ABOUT THIS TASK >> Transcribe nothing except the lines below that run from the one with "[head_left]" to the one with "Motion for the", ends included, and do not copy any picture.

___

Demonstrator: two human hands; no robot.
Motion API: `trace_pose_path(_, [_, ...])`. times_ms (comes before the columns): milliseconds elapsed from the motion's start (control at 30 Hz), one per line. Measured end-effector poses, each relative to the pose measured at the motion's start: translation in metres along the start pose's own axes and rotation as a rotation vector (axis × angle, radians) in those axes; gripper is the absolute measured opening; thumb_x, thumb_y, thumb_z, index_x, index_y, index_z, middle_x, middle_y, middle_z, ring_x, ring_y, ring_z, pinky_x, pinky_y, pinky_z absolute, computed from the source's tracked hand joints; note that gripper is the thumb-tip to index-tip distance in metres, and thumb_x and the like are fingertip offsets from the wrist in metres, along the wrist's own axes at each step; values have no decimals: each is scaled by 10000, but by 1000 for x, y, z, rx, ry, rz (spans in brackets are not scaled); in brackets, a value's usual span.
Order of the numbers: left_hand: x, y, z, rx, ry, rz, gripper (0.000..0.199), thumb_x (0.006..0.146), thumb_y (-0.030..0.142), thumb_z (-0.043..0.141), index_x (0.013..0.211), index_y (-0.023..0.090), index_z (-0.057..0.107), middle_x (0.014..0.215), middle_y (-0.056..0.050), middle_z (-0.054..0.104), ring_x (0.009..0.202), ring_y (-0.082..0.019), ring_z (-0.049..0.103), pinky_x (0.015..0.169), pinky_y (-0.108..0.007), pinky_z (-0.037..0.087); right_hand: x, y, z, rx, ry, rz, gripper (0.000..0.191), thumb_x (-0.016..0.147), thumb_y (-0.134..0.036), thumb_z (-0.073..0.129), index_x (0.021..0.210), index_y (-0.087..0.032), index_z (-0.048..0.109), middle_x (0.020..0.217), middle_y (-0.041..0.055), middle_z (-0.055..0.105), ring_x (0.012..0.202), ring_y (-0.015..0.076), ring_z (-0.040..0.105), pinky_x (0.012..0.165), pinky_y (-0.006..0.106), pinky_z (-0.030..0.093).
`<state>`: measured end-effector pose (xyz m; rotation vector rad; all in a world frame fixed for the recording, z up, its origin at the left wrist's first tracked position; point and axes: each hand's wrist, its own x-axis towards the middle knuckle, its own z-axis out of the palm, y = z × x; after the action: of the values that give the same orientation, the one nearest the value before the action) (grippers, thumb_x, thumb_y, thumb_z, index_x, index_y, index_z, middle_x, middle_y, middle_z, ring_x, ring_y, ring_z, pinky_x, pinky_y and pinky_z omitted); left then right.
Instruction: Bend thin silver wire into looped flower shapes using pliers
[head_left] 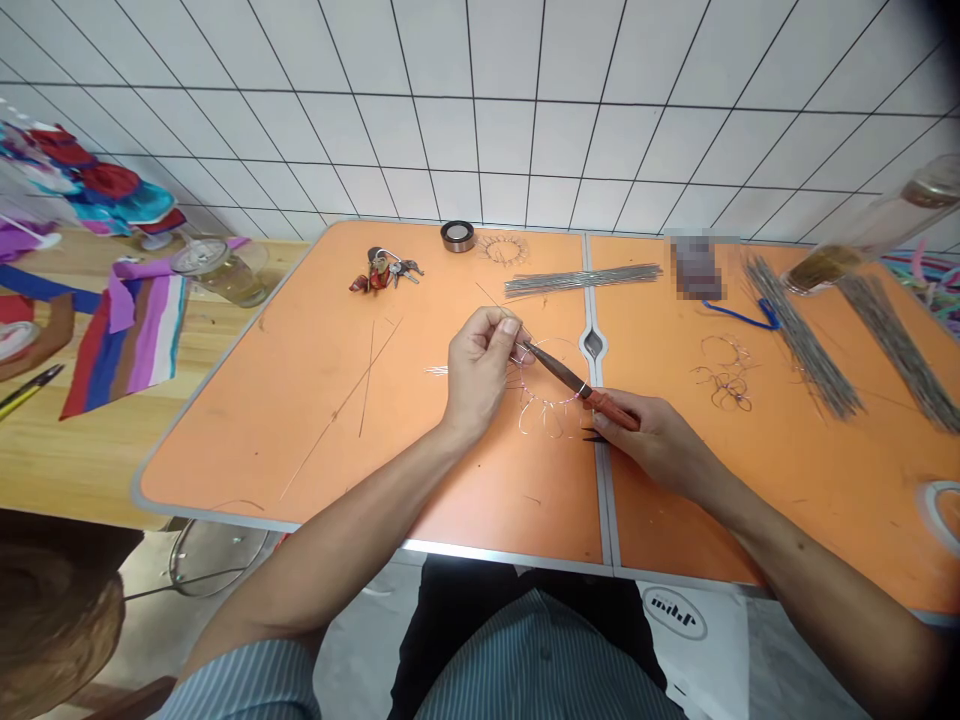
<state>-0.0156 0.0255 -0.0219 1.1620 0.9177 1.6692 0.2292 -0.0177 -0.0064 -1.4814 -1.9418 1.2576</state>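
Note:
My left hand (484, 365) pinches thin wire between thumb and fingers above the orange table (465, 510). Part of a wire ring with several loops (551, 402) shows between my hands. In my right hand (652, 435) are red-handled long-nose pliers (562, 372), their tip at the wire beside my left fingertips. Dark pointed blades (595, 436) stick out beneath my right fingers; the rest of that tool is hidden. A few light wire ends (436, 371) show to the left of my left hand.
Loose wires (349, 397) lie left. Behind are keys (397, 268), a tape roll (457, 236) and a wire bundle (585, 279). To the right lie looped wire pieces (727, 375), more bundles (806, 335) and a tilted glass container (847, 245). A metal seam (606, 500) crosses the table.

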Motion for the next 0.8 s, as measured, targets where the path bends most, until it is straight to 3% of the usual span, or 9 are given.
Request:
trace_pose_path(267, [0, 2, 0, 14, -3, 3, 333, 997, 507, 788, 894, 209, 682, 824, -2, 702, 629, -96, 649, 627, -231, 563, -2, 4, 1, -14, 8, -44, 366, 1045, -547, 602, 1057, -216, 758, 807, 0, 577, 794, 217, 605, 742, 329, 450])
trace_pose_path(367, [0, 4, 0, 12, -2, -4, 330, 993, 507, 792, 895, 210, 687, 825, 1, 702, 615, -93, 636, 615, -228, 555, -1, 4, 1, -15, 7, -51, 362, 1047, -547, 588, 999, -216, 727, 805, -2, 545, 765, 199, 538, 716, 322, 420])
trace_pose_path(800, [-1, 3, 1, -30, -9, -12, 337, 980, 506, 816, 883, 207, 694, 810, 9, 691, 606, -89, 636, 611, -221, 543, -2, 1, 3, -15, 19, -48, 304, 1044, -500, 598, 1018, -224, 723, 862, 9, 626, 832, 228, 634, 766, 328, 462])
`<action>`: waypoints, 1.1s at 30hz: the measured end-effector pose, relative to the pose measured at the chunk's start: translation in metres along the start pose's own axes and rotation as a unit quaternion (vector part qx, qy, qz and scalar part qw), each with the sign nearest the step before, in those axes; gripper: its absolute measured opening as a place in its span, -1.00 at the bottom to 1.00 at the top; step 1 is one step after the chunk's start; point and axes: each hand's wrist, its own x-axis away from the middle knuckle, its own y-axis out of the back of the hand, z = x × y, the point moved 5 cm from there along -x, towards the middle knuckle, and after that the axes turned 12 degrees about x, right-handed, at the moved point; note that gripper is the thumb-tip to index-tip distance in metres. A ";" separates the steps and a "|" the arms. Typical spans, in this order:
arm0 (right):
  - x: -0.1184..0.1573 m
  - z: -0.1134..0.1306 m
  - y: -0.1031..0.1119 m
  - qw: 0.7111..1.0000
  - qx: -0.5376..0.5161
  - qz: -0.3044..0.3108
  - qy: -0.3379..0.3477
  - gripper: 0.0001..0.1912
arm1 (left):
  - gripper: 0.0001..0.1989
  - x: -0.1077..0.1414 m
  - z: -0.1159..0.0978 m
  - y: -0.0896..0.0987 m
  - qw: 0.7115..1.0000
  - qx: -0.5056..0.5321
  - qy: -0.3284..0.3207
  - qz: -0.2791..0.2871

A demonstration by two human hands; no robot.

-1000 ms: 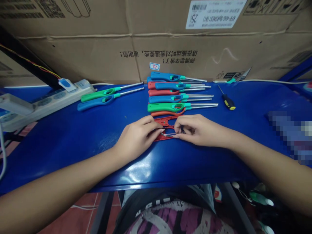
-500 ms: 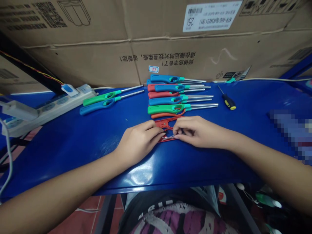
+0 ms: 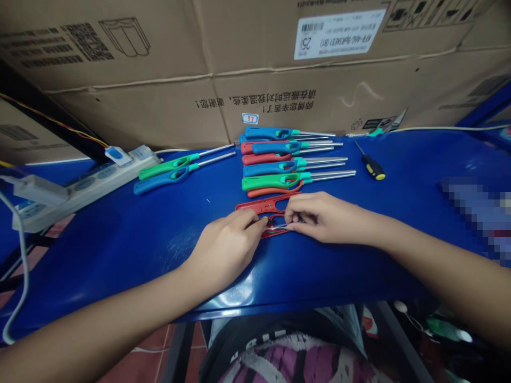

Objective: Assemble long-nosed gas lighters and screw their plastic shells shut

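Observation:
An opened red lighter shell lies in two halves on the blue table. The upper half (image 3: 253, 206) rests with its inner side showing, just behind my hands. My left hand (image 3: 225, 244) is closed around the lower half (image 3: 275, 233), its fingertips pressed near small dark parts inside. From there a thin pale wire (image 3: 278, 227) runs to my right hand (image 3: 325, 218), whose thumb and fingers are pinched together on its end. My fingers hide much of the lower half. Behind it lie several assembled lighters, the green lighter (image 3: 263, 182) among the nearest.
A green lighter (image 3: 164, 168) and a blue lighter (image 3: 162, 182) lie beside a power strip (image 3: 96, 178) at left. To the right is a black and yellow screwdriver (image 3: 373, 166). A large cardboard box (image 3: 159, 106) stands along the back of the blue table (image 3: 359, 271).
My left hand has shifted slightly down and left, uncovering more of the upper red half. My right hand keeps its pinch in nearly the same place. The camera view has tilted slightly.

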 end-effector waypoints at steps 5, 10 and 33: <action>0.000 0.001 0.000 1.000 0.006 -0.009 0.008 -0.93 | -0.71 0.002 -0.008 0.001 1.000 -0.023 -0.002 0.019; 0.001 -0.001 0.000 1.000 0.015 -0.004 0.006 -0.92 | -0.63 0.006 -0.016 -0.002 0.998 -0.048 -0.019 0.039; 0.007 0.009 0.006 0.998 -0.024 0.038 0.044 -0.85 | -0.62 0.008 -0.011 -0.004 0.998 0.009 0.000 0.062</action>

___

ANSWER BOX >>
[head_left] 
<state>-0.0156 0.0255 -0.0219 1.1620 0.9177 1.6692 0.2292 -0.0177 -0.0064 -1.4814 -1.9418 1.2576</state>
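Note:
My left hand (484, 365) pinches thin wire between thumb and fingers above the orange table (465, 510). Part of a wire ring with several loops (551, 402) shows between my hands. In my right hand (652, 435) are red-handled long-nose pliers (562, 372), their tip at the wire beside my left fingertips. Dark pointed blades (595, 436) stick out beneath my right fingers; the rest of that tool is hidden. A few light wire ends (436, 371) show to the left of my left hand.
Loose wires (349, 397) lie left. Behind are keys (397, 268), a tape roll (457, 236) and a wire bundle (585, 279). To the right lie looped wire pieces (727, 375), more bundles (806, 335) and a tilted glass container (847, 245). A metal seam (606, 500) crosses the table.
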
Motion for the next 0.8 s, as measured, targets where the path bends most, until it is straight to 3% of the usual span, or 9 are given.

The output is complete.